What is needed
From the line containing "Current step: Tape" down to the last line of the material, return those lines verbatim and only those.

Material provided
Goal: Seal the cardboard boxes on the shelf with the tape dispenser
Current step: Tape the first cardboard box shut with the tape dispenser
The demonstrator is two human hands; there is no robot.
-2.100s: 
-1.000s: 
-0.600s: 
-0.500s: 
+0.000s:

Response for this exercise
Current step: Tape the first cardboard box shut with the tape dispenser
The demonstrator is two human hands; there is no robot.
-2.100s: 
-1.000s: 
-0.600s: 
-0.500s: 
+0.000s:

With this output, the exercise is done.